When writing a marketing copy, clarity should always be your first preference. Make sure your email is clear first and catchy second. A clear statement can be made catchy and funny, but if your entertaining email content does not have clarity on the subject, it will go to the trash.

The subject line’s clarity is particularly essential. The first look at an unopened email should give your subscribers a clear image of what’s it for them inside the email. Never sacrifice clarity for entertainment value.

7. Establish Relevancy

From the subject line to preview text to the message in the email, every part of your copy should establish relevance through personalization. Always write your email copy with the target segment in mind.

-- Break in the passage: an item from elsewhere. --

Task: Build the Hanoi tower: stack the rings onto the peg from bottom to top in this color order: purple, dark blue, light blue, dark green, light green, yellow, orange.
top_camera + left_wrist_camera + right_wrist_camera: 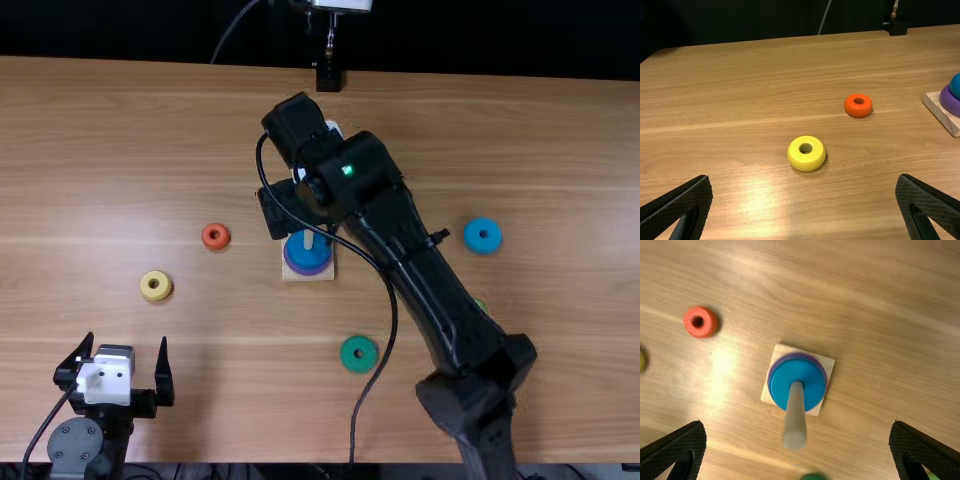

The relevancy rule applies particularly to the subject line and preview text. This will convince the recipients that what’s inside is relevant to them. Emails with personalized subject lines are 26% more likely to be opened. So use the very beginning of the email to explain why you are writing to them.

Final Words!

When a person receives an email from an unknown sender, or even from a business, few questions that strike his/her mind include:

  • Why are you emailing me about it?
  • Why would I want your product/service or idea?
  • Why from you?
  • Why now?
  • How would it benefit me?

Make sure your curated email copy answers all of these questions. If you write an email keeping the tips mentioned above as well as these questions in mind, there’s a greater likelihood that the recipient will click through and redeem the offer in the email.